Singer:
Album:
November 14, 1972 Town Hall, Watford, England
Genre:
FLAC album size:
1913 mb
MP3 album size:
1134 mb
WMA album size:
1589 mb
Other music formats:
MP2 VOX WMA FLAC DTS AA XM
Rating:
4.6 ✱
Style:
Prog Rock
Date of release:
King Crimson - November 14, 1972 Town Hall, Watford, England FLAC
Tracklist
| 1-1 | Larks Tongues In Aspic Pt I | 10:38 |
| 1-2 | Book Of Saturday | 3:37 |
| 1-3 | Improv I | 25:46 |
| 1-4 | Exiles | 7:16 |
| 2-1 | Easy Money | 7:58 |
| 2-2 | Improv II | 11:52 |
| 2-3 | The Talking Drum | 5:04 |
| 2-4 | Larks Tongues In Aspic Pt II | 7:55 |
| 2-5 | 21st Century Schizoid Man | 7:51 |
Companies, etc.
- Phonographic Copyright (p) – King Crimson
- Copyright (c) – King Crimson
- Exclusive Retailer – DGMLive.com
Credits
- Bass Guitar, Vocals – John Wetton
- Drums, Percussion – Bill Bruford
- Guitar, Mellotron – Robert Fripp
- Percussion [Allsorts] – Jamie Muir
- Violin, Viola, Mellotron – David Cross
Notes
Five gigs into a 28-date tour and Crimso are on fine form in Watford on this decent quality audience recording. LTIA provides plenty of thrills and spills with the extraordinary interplay between Fripp and Wetton just before the whole band comes back in for the main theme and wind down into the violin and dulcimer duet between David Cross and Jamie Muir. With the coda still to be written, David Cross’s beautiful solo gracefully gives to way to Daily Games, as Book Of Saturday was still known at that time.The extended improvisation begins with the ascending theme that will be familiar to listeners of the Bremen recording, splurging out into a funk-spattered workout whose violent stop-start build-up is given greater urgency as Bruford breaks out one of his trademark shuffles.

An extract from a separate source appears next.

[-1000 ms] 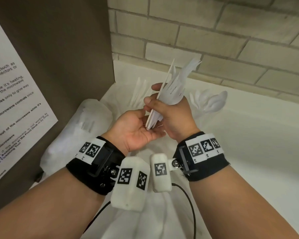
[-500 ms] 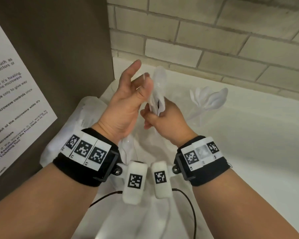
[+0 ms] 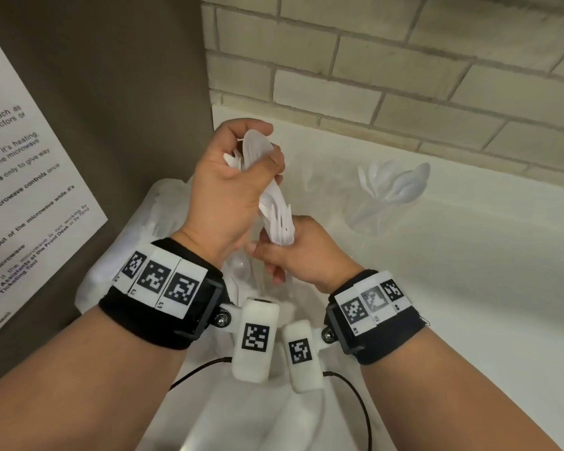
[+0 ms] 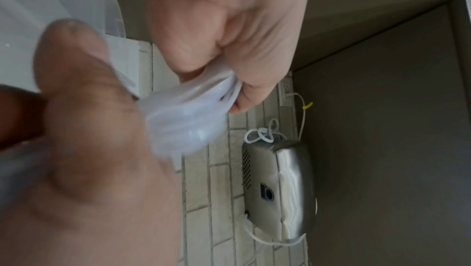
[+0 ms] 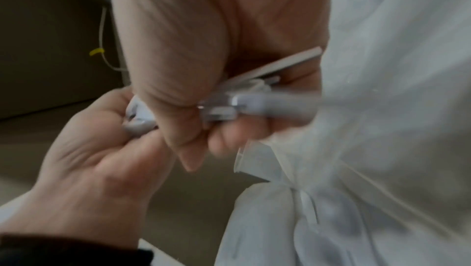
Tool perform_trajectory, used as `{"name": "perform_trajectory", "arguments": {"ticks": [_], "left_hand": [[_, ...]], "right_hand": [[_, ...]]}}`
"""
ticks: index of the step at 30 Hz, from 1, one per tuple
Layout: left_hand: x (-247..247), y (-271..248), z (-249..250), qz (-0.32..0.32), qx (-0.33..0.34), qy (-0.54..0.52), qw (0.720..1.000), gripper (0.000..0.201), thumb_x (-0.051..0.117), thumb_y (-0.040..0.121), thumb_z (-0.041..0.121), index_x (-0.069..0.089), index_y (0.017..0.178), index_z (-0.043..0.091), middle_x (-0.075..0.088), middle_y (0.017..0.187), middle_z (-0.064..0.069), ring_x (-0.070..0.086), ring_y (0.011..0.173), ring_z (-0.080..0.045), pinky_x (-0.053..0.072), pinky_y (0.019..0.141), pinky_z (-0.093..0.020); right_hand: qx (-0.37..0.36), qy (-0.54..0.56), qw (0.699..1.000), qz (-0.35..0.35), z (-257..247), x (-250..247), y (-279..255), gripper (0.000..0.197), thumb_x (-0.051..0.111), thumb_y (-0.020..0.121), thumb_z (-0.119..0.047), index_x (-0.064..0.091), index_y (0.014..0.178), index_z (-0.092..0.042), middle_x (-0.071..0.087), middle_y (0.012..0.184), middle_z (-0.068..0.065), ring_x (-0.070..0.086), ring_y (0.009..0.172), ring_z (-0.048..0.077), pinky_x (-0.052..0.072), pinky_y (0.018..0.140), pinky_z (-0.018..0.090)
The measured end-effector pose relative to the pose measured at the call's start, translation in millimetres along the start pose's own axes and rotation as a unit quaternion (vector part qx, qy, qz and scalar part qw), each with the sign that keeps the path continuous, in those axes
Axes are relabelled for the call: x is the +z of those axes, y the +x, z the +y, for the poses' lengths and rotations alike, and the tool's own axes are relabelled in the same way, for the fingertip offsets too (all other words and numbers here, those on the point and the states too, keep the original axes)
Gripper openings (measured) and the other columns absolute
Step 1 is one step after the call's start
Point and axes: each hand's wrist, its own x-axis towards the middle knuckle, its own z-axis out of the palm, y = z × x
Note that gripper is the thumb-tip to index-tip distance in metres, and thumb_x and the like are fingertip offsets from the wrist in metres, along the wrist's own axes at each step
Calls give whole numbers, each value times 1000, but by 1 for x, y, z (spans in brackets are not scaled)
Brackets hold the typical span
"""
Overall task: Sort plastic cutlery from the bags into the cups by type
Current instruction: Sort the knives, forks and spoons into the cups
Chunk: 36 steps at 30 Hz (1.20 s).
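A bundle of white plastic cutlery (image 3: 274, 209) is held upright between both hands above the bags. Fork tines and spoon bowls show in it. My left hand (image 3: 261, 154) grips the top of the bundle from above, fingers and thumb curled round the spoon bowls (image 4: 183, 113). My right hand (image 3: 274, 255) grips the lower end, fingers wrapped round the handles (image 5: 254, 101). A clear cup (image 3: 365, 219) holding several white spoons (image 3: 394, 183) stands to the right by the wall. Whatever stands behind my left hand is hidden.
Translucent plastic bags (image 3: 150, 229) lie on the white counter (image 3: 469, 288) under and left of my hands. A brown panel with a paper notice (image 3: 30, 190) closes the left side, a brick wall (image 3: 372, 76) the back. A metal appliance (image 4: 280, 189) with a white cable stands further along the wall.
My left hand turned over from palm-up beneath the bundle, reached over it, and closed on its top. The right hand lowered the bundle slightly and kept hold of it.
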Motion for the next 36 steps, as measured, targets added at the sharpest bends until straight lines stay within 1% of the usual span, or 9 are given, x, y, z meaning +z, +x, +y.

The second, though sadly truncated, major improv of the night opens and immediately the listener will recognise the arpegio that would be recycled into Fallen Angel. The assertive soloing from Cross against the motif places Crimson in a territory that wouldn’t sound out of place on an early Mahavishnu Orchestra album. Though Muir’s visual theatrics are obviously absent here, his thrashing of his kit and rig with chains comes over loud and clear in a superb Larks’ Tongues In Aspic Part 2.

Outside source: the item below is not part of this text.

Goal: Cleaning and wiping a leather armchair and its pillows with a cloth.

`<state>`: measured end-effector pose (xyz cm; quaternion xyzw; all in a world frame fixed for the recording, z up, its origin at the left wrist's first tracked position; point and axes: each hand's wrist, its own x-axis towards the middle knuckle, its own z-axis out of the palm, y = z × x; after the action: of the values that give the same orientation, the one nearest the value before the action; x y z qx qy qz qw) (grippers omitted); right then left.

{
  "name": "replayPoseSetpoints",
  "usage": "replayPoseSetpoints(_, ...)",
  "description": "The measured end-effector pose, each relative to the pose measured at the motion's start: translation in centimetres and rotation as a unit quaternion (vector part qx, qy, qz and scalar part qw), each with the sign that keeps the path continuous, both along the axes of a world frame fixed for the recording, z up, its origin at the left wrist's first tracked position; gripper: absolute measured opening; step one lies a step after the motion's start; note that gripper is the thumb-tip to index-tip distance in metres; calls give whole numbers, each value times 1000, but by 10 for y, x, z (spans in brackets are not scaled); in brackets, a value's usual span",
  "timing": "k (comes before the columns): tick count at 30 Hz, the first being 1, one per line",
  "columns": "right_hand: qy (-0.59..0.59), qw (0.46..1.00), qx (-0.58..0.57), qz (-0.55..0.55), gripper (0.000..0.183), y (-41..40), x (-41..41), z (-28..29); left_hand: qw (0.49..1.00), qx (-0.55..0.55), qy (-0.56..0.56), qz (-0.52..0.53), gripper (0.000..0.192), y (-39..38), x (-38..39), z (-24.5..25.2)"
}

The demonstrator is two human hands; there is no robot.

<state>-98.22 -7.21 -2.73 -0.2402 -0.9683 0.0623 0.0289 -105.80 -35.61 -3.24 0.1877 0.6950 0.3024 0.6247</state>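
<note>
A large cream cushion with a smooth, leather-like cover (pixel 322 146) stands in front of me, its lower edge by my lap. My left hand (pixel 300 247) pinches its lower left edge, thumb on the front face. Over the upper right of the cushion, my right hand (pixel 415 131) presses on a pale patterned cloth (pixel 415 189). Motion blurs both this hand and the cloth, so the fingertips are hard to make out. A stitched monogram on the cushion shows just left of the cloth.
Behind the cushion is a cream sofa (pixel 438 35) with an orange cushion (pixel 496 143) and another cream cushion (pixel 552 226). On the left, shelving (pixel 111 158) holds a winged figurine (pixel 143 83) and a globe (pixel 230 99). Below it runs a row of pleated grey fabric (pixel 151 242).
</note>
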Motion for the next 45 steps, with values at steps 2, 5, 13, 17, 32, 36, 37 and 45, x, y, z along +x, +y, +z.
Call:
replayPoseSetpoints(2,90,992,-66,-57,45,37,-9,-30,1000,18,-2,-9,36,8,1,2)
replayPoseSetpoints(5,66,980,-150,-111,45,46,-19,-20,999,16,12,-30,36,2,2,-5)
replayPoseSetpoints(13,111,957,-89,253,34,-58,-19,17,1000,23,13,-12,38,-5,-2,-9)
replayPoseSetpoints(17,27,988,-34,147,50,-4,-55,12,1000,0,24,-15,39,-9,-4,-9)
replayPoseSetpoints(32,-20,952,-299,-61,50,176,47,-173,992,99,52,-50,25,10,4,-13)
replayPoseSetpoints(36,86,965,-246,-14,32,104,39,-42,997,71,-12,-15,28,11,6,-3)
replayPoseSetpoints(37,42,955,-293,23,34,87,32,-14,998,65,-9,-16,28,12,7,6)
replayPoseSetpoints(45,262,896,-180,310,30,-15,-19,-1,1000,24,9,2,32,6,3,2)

Ian Wildman was at the gig and was indeed responsible for ensuring the recording eventually found its way into the archive offers this eye-witness account. "One thing I remember about the concert is the power of the band and how the audience reacted at the end-totally won over! I also recall Jamie taking most of the stage with his kit, thrashing his metal plates during Larks II. I also seem to remember he did most of the drumming during Schizoid, Bill seemed to take a back seat."